After the invasion of Poland in September 1939, Werner Schrader was transferred to German Army High Command Headquarters where he put together a secret archive - complete with reports and photographs - of SS atrocities in Poland. Wilhelm Canaris had successfully lobbied for an Abwehr presence at Army High Command Headquarters at Zossen. The small four-man sub-unit called the Special Duties Section was completely staffed by anti-Nazis - including Werner Schrader. He left the small section in September 1940 for a posting in Vienna but returned to Zossen and the Special Duties Section in 1941 where he would remain for the rest of his life. During the 1939 to 1944 period, Schrader had acted as the main custodian of various resistance-related files and documents, becoming one of the archivists to the German resistance. In 1944, he also took on the responsibility of the detailed documents put together by Hans von Dohnanyi and Hans Oster. He particularly took care of the personal diary of his boss Admiral Canaris, chief of Abwehr and head of the German resistance movement against Hitler.

==20 July Bomb Plot==

Werner Schrader was involved in the procurement and handling of explosives for the 20 July conspiracy.
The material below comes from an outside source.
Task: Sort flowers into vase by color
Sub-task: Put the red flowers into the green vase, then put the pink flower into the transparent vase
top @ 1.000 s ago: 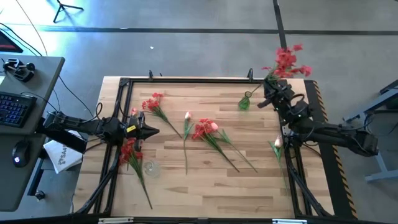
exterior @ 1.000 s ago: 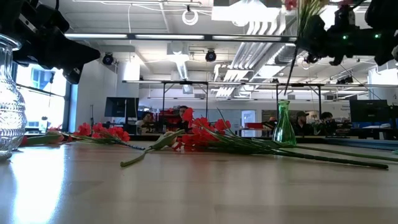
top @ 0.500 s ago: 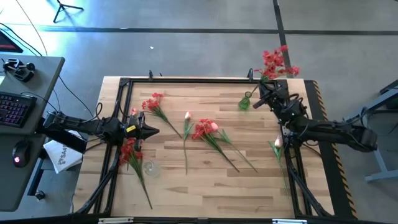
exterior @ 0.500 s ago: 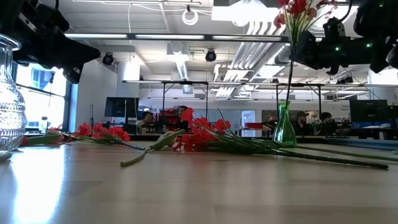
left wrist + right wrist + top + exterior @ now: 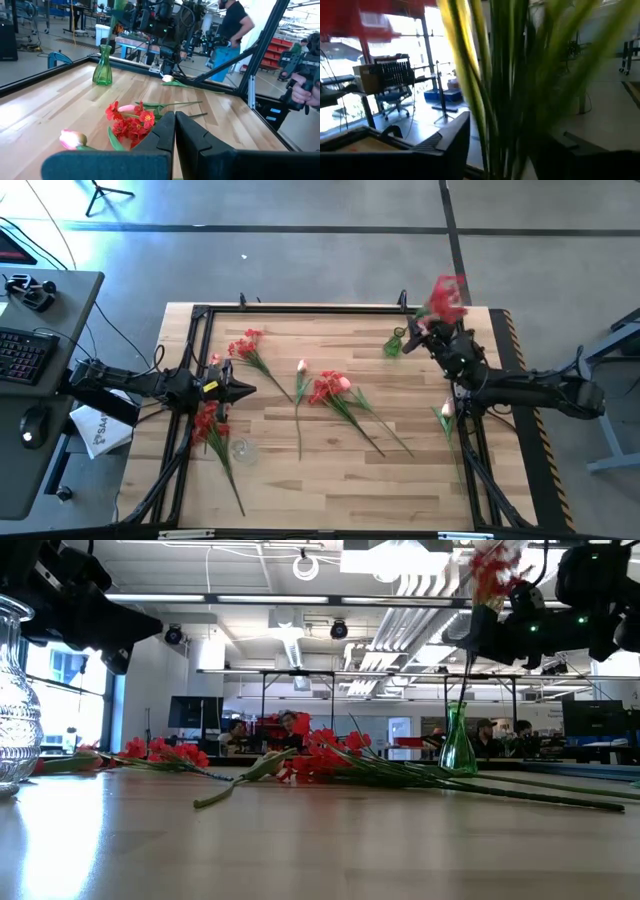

In June 1944, Oberst Wessel von Freytag-Loringhoven became Chief of Abwehr II. By the end of June 1944, Werner von Schrader had provided him with explosives and with fuses; these were passed on to Claus von Stauffenberg. At the same time due to his placement in the military secret service, he was in charge of investigations into finds of similar explosives. He had managed to sabotage these investigations. In early July 1944, Schrader met with Canaris and briefed him on what he knew of Claus von Stauffenberg's intended plot. After the assassination attempt on 20 July 1944 had failed, Schrader ended his life on 28 July 1944. He left a note saying “I will not go to prison; I will not let them torture me...”.

The Zossen-based copy of Canaris' diary was discovered on 4 April 1945 by the pro-Hitler General Walther Buhle and other important resistance documents were also discovered by the Gestapo after Schrader's suicide. As one of those responsible for the physical security of the Zossen archive following Dohnanyi's arrest in April 1943, Schrader's death left the archive without its custodian and contributed to the circumstances that allowed the Gestapo to locate and open the Zossen safe on 22 September 1944. As a result, the Canaris group was executed on 9 April 1945 at Flossenburg and Sachsenhausen concentration camps. Schrader's wife Cornelia and his son Werner Wolf were arrested.